Criticism of the federal Opportunity Zone program has been directed at individual examples of questionable tracts for inclusion, the process for selecting tracts in each state, and the merits of some of the development projects underway. For example, some question inclusion of lowlands subject to flooding as sea levels rise with climate change and subsidence, while others raise eyebrows at inclusion of greenfield freeway interchanges or tracts already undergoing gentrification in fast growing cities. Complaints have been raised about projects where the end use (e.g. a hotel) will offer low-wage, part-time jobs without benefits for worker or a chance of raising them out of poverty.  Still others question if a decade of forgone public revenues from real estate projects that would have happened anyway is good policy. A new report from the U.S. Government Accountability Office recommends Congress pass legislation granting the Treasury Department the authority to actually evaluate the program to determine if all of the concern is justified. 

The economic development linchpin of President Trump’s re-election effort, and further embraced in President-elect Joe Biden’s campaign platform, the Opportunity Zone/investor tax abatement program touches 9,000 census tracts around the country and promised initially to serve as an economic development tool to simultaneously redevelop areas of significant distress while increasing economic mobility of the nation’s poorest citizens. But the GAO states:

“Congress did not designate an agency with the responsibility and authority to collect data, evaluate, and report on OZ performance.

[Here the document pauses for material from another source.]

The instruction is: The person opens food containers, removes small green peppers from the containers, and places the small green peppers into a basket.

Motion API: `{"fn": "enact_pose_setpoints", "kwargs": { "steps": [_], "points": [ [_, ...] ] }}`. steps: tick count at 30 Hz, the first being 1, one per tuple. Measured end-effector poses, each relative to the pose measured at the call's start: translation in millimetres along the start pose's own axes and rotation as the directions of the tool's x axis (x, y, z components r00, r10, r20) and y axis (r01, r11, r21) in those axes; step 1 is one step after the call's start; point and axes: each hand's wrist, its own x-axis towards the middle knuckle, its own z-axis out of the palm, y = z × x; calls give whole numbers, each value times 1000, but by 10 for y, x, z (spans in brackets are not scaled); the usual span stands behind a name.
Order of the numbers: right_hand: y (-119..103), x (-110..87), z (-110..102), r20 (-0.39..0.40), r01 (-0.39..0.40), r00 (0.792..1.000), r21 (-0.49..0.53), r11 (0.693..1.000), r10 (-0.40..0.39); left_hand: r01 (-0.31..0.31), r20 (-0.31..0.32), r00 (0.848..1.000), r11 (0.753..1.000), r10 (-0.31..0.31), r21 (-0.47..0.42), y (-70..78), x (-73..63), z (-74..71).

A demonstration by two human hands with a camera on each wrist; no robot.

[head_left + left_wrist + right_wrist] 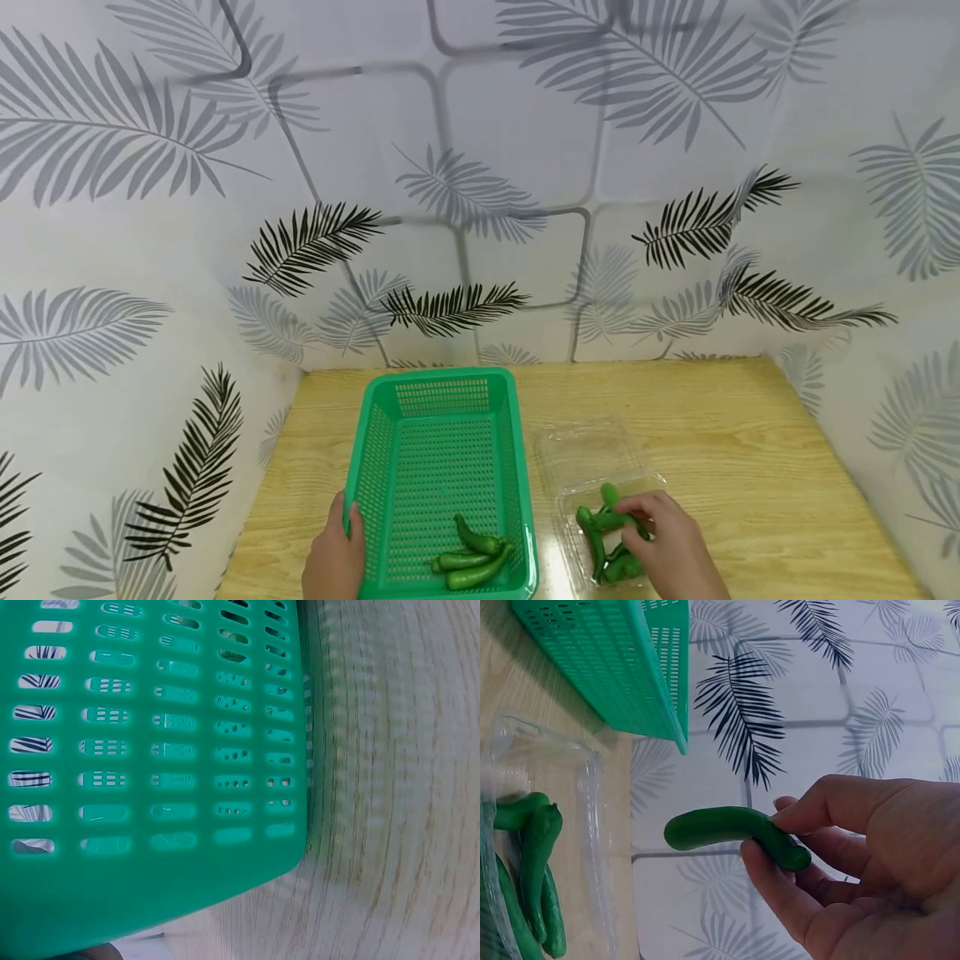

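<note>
green pepper (712,827) between right fingers (831,804)

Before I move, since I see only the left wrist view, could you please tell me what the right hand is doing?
Observer: The right hand is pinching a curved green pepper.
Operator: Thank you; does anything lie inside the green basket?
Observer: Yes, three peppers lie in it, toward its near end.
Operator: And are there any more elsewhere?
Observer: Yes, more peppers lie in a clear plastic container to the right of the basket.
</note>
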Motion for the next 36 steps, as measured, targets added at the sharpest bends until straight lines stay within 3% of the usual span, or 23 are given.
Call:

As a result of unclear statutory authority, there are insufficient data available to evaluate OZ performance … . Additional data collection and reporting on OZ are necessary to evaluate outcomes … .”

In coming to this conclusion, the office acknowledges one of the broadest complaints about the program intended to help people living in distressed communities: “Compared to some other community development tax expenditures, OZ generally has fewer limits on the project types that can be financed and fewer controls to limit potential revenue losses. [OZ] can generally be used to support investment in any type of tangible asset class within a Zone ... .

In examining how Congress passed this piece of legislation, Jason Rittenberg, SSTI’s policy and development director, explained that Congress decided to pass OZs through a tax bill, which posed barriers to adding "programmatic" requirements like reporting or means-testing qualifying investments.

“As the GAO points out, most economic development incentives rely on a ‘but for’ principle — that public funds are not spent unless the project cannot go forward but for the public funds,” Rittenberg said. “Unfortunately, OZ's lack of project-specific requirements or reporting means that public funds can be spent for any and all projects, and we'll likely never know how much of the tax support was actually needed compared to how much was superfluous.”

As a cautionary note lowering expectations of improvement, Rittenberg cautioned that changes to the program, such as those GAO has suggested, likely would only affect new investments going forward and not be able to be applied to whatever number of investments have already taken place.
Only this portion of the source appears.